My egocentric world came crashing down upon me several years ago. The tube and spirits had made me lazy and out of focus. I had just resolved to begin getting in better shape so that I could continue to enjoy the sports that I loved so dearly when my heart suddenly decided to miss a few beats. The fact that I turned an ashen color along with the dizziness from the skips were enough to get me admitted to the cardiac wing of the local hospital for the extended July 4th weekend in 2004. Trapped in my seventh floor bedroom, I seriously began to contemplate the possibility of death. My youthful invulnerability was stripped away from me leaving me naked and helpless on that most uncomfortable bed with liquid-filled plastic tubes plugged into my arms and sticky wires connected to my chest by spies.

Any residual trace of youthfulness and the associated arrogance all finally left me last year, and it was a stupid thing that did it. I was attending a Virginia Tech vs Boston College home football game. My brother had somehow managed to get some excellent seats on the 50 yard line. Virginia Tech struggled all through the first half of the game. Then, sometime in the third quarter, Tech exploded for a quick score. The crowd leaped as one, pumping fists and screaming Hokie yells. It was such a beautiful moment, but one that came with a steep price for me. As I pumped my fist high in the air, I felt something snap in my shoulder.

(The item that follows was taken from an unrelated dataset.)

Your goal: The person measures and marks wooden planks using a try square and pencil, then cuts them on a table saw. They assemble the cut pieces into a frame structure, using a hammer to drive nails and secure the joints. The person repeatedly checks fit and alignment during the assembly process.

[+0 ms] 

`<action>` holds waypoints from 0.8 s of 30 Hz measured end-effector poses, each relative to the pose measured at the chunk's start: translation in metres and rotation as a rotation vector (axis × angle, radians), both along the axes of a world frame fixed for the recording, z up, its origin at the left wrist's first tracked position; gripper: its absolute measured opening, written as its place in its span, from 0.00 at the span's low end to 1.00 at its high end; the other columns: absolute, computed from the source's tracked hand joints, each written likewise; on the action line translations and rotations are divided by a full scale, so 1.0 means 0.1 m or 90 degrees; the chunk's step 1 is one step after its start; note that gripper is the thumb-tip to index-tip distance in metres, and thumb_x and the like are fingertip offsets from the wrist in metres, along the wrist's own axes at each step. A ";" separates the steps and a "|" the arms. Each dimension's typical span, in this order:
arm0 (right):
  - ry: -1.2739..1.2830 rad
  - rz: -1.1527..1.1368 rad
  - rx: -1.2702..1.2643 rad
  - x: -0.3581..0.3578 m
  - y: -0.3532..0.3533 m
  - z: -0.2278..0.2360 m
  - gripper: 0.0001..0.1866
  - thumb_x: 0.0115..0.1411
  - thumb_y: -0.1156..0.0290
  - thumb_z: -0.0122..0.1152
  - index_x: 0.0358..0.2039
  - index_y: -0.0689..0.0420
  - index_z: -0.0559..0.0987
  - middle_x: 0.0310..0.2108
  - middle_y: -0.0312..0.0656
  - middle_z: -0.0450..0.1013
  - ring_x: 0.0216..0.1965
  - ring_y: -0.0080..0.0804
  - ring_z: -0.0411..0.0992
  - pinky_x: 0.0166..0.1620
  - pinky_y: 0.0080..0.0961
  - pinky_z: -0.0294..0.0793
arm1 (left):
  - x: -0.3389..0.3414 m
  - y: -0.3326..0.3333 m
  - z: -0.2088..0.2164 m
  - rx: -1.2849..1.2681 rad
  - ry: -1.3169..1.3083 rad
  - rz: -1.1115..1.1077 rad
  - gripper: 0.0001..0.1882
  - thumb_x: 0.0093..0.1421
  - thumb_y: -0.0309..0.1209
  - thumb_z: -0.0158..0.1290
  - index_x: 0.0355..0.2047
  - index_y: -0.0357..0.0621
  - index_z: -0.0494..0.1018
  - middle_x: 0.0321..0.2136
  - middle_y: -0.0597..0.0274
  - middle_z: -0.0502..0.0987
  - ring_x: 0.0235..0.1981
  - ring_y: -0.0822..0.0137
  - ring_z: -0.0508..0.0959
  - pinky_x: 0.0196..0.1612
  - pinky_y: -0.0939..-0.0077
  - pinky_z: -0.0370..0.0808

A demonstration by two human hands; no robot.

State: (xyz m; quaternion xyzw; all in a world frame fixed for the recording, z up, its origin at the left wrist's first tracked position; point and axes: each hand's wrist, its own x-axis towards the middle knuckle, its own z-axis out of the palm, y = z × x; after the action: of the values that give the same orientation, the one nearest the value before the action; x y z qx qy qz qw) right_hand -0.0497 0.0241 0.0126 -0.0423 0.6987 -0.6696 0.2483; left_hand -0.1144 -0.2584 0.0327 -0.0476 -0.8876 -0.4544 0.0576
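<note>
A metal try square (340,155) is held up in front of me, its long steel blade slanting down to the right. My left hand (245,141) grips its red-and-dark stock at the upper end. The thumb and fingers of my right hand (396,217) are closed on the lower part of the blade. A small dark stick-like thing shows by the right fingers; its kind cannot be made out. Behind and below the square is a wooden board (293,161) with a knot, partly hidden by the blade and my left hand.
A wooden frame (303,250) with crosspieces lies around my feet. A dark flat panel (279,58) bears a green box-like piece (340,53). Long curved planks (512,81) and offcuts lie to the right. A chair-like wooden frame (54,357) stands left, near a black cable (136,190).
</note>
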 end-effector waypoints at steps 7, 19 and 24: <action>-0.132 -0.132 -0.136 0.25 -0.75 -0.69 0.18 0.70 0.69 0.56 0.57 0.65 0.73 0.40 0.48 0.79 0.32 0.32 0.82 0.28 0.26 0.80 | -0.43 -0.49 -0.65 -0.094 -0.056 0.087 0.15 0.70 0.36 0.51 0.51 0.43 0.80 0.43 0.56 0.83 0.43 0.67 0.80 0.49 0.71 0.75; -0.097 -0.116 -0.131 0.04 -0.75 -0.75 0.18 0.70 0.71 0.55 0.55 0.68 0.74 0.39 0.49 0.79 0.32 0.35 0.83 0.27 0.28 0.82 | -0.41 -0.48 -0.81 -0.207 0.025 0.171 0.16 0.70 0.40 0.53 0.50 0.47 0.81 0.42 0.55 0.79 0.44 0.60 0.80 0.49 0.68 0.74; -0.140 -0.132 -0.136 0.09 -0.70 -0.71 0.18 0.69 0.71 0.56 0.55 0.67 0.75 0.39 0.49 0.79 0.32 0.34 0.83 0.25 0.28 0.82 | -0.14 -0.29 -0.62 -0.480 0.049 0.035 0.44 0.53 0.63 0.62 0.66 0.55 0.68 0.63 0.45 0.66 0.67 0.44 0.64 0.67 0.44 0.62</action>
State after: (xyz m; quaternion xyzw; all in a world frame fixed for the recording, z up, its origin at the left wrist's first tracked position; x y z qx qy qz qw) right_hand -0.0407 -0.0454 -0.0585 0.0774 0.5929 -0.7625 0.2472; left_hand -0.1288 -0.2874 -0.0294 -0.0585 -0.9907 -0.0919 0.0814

I didn’t really feel much pain until a day later. Then the pain was just nagging and irksome. Sometimes it seemed to build like a crescendo to forte then a few days later it would calm to pianissimo. However, it never went away. These days the pain comes and goes, but I’m no longer able to throw the football the way I did. I can’t lift anything heavy. Shooting baskets is something I can still do, but I have to plan my shooting motion very carefully so as not to upset my shoulder. My doctor said that I could get surgery to repair the damaged labrum or I could just find a way to cope with the pain. So I’m coping.

When you swing high into the sky, you need your arms and your shoulder to supply the power. My power is gone, eroded away in a moment of great triumph, never to be tapped again. Leaving the classroom in favor of a more technical job in education was in some manner a farewell to the wonderful arrogance of youth and an introduction to the inescapable finality of this life. Oh to be a god of the playground once more. What I would give. What would I give? The illusion was so real.